→ **The task**: Which lines below fall between the one containing "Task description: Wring" and the one containing "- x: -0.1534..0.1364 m"? Repeat them exactly, counting both of those lines, and add nothing else.

→ **Material to process**:
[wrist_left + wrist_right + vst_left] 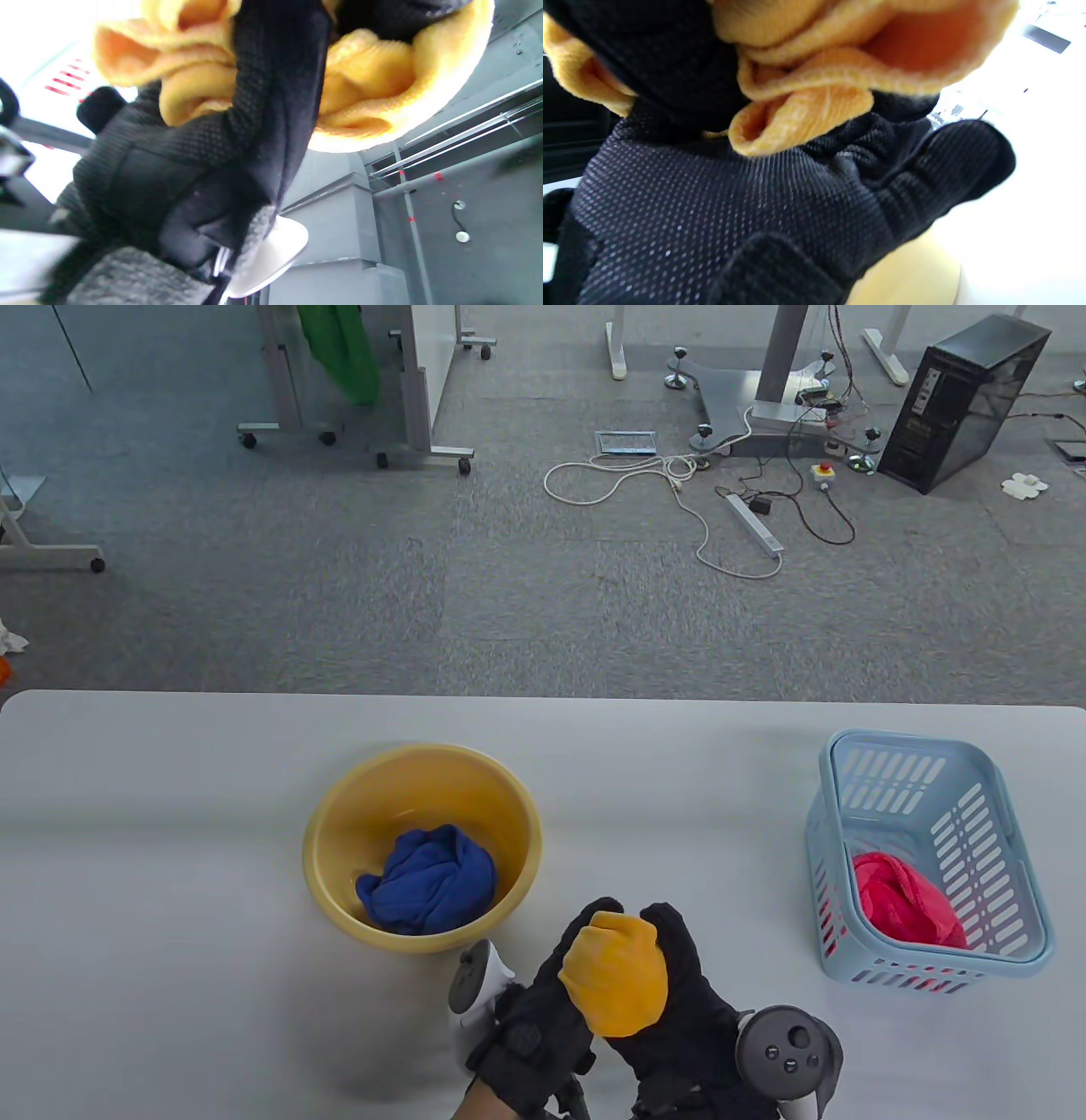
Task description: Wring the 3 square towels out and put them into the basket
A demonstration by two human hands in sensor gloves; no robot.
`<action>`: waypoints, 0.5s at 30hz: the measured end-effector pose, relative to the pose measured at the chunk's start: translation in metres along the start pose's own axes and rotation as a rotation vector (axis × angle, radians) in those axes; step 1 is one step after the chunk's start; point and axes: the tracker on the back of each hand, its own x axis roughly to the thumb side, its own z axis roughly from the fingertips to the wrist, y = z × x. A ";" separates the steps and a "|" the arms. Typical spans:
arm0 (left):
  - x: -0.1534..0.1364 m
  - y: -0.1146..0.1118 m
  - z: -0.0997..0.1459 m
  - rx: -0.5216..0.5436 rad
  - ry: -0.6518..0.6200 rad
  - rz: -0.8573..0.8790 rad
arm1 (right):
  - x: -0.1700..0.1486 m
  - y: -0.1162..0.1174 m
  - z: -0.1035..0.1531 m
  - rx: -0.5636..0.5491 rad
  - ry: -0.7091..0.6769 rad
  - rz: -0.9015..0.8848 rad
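Black gloved hands: left hand [543, 1010], right hand [687, 1001]. Orange towel [615, 976]. Blue towel [428, 881] in a yellow bowl [331, 831]. Pink towel [908, 899] in a pale blue slotted basket [959, 814]. The table [170, 899] is white, the floor [339, 585] grey carpet.

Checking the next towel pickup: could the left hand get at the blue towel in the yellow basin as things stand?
Probably not yet. The left hand and right hand both grip the yellow towel. The blue towel lies uncovered in the open basin nearby, so the path looks free.

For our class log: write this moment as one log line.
both hands grip yellow towel | blue towel in bowl | red towel in basket
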 end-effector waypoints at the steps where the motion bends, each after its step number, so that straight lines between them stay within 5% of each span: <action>1: 0.001 0.001 0.001 0.014 0.007 -0.033 | -0.001 -0.002 0.000 -0.007 0.010 0.009; 6: 0.017 0.008 0.008 0.158 -0.001 -0.326 | -0.015 -0.020 0.001 -0.087 0.117 -0.107; 10: 0.023 0.013 0.012 0.255 -0.038 -0.286 | -0.015 -0.031 0.003 -0.124 0.105 0.022; 15: 0.024 0.013 0.011 0.232 -0.046 -0.270 | -0.009 -0.027 0.002 -0.115 0.048 0.227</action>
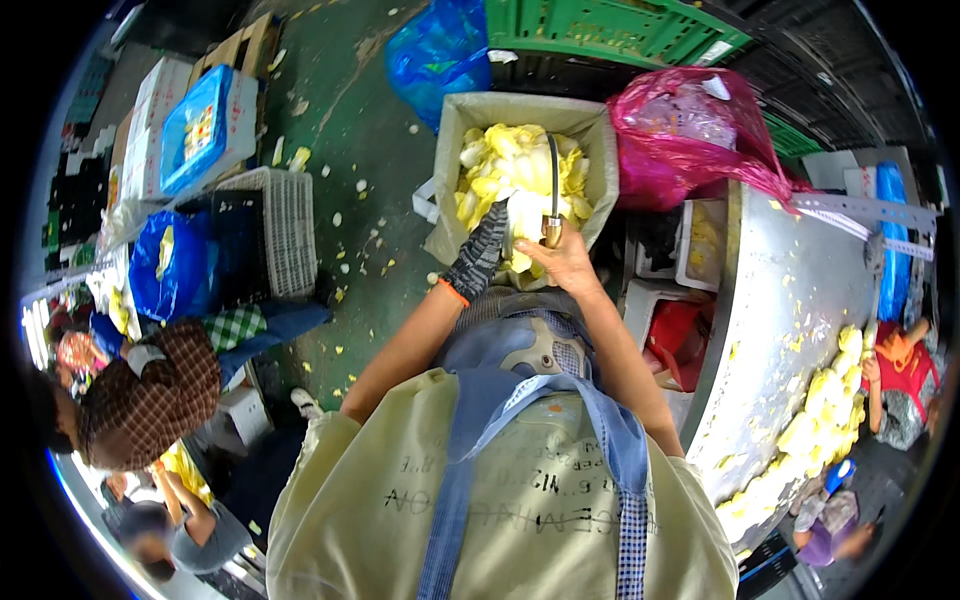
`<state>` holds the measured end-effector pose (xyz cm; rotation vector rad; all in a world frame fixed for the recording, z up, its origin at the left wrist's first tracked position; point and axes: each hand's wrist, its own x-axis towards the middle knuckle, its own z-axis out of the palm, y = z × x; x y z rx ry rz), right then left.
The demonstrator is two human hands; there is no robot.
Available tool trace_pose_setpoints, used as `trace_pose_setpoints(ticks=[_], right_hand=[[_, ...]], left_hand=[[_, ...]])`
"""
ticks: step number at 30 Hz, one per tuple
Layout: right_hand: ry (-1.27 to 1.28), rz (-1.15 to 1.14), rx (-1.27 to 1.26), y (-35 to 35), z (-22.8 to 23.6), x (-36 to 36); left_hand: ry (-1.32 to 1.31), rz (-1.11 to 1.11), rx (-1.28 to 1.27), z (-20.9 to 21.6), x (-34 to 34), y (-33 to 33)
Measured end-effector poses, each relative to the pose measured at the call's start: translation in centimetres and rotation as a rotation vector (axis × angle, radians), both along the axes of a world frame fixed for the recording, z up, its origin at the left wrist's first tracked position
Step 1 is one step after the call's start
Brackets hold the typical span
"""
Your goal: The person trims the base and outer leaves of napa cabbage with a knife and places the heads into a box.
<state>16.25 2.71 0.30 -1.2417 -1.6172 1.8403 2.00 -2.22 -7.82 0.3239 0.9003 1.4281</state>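
My right hand (565,258) is bare and wraps round the wooden handle of a sickle (555,185), whose thin dark blade points away from me and hooks at its tip. My left hand (482,252), in a grey-black knit glove with an orange cuff, grips a pale cabbage (526,222) from its left side. The right thumb lies close to the cabbage's near end. Both hands are over the near part of a bin (455,125) lined with a whitish sack. Yellow and white cabbage leaves (515,155) are heaped in the bin. My left fingertips are partly hidden.
To the right stands a metal table (775,300) with yellow cabbages (825,420) along its far side. A pink plastic bag (690,130) and a blue bag (437,55) flank the bin. Leaf scraps litter the green floor (350,130). Several people work at both sides.
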Motion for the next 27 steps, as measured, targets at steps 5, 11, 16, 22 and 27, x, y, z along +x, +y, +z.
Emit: trace_pose_setpoints(ticks=[5, 11, 16, 22, 27], right_hand=[[0.354, -0.292, -0.356, 1.0, 2.6, 4.1], [0.599, -0.593, -0.287, 2.9, 1.9, 13.8], [0.522, -0.893, -0.042, -0.8, 6.8, 30.3], [0.338, -1.837, 0.322, -11.4, 6.4, 52.1], [0.121, -2.33, 0.419, -23.0, 6.6, 68.6]], left_hand=[[0.285, -0.15, -0.271, 8.0, 2.7, 1.8], [0.225, -0.323, -0.31, 5.5, 3.3, 2.5], [0.068, -0.526, -0.245, 0.5, 4.6, 3.6], [-0.004, -0.582, -0.329, 1.2, 11.5, 6.2], [0.05, -0.693, -0.344, -1.0, 16.0, 8.2]])
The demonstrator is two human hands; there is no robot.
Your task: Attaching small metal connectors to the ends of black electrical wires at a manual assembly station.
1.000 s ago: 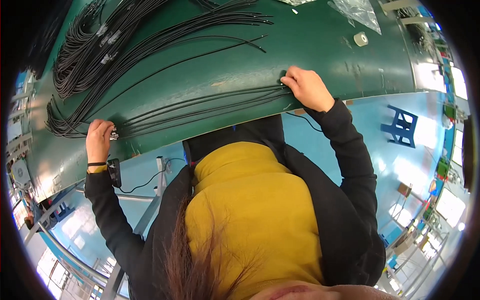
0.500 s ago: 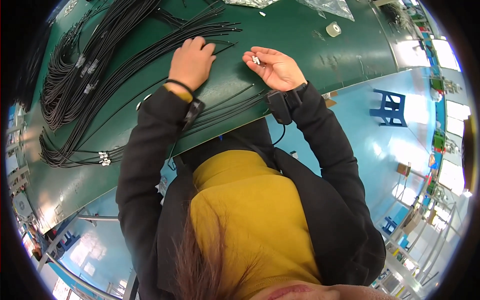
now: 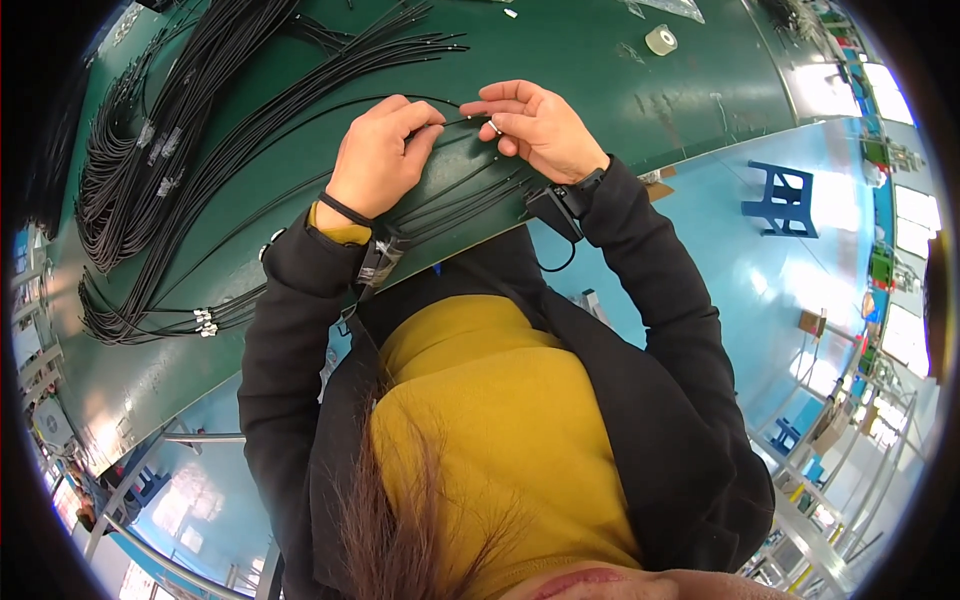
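Green tabletop (image 3: 640,110) spreads before you, with blue floor (image 3: 690,270) and a blue stool (image 3: 785,200) past its near edge. The cable (image 3: 460,122) is thin and black. Back from that edge, your left fingers (image 3: 418,115) pinch it; your right fingers (image 3: 517,124), beside its end, hold a small pale piece (image 3: 495,128).

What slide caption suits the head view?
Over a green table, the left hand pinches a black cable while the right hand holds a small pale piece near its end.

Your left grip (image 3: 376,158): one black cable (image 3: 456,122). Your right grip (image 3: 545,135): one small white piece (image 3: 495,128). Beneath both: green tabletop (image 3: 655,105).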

→ **Answer area**:
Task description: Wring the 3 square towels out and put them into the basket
A demonstration by two human hands in sensor gloves; no robot.
`<action>`: waypoints, 0.5s at 30hz: the measured end-effector pose, relative to the pose measured at the chunk's start: translation in metres along the start pose's own axes and rotation as a rotation vector (axis × angle, radians) in those axes; step 1 is one step after the chunk's start; point and axes: the tracker on the back of each hand, its own x axis roughly to the thumb side, its own z axis roughly from the fingertips to the wrist, y = z × x. A ";" separates the steps and a "|" the arms. Typical spans:
arm0 (left):
  - x: -0.1534..0.1364 m

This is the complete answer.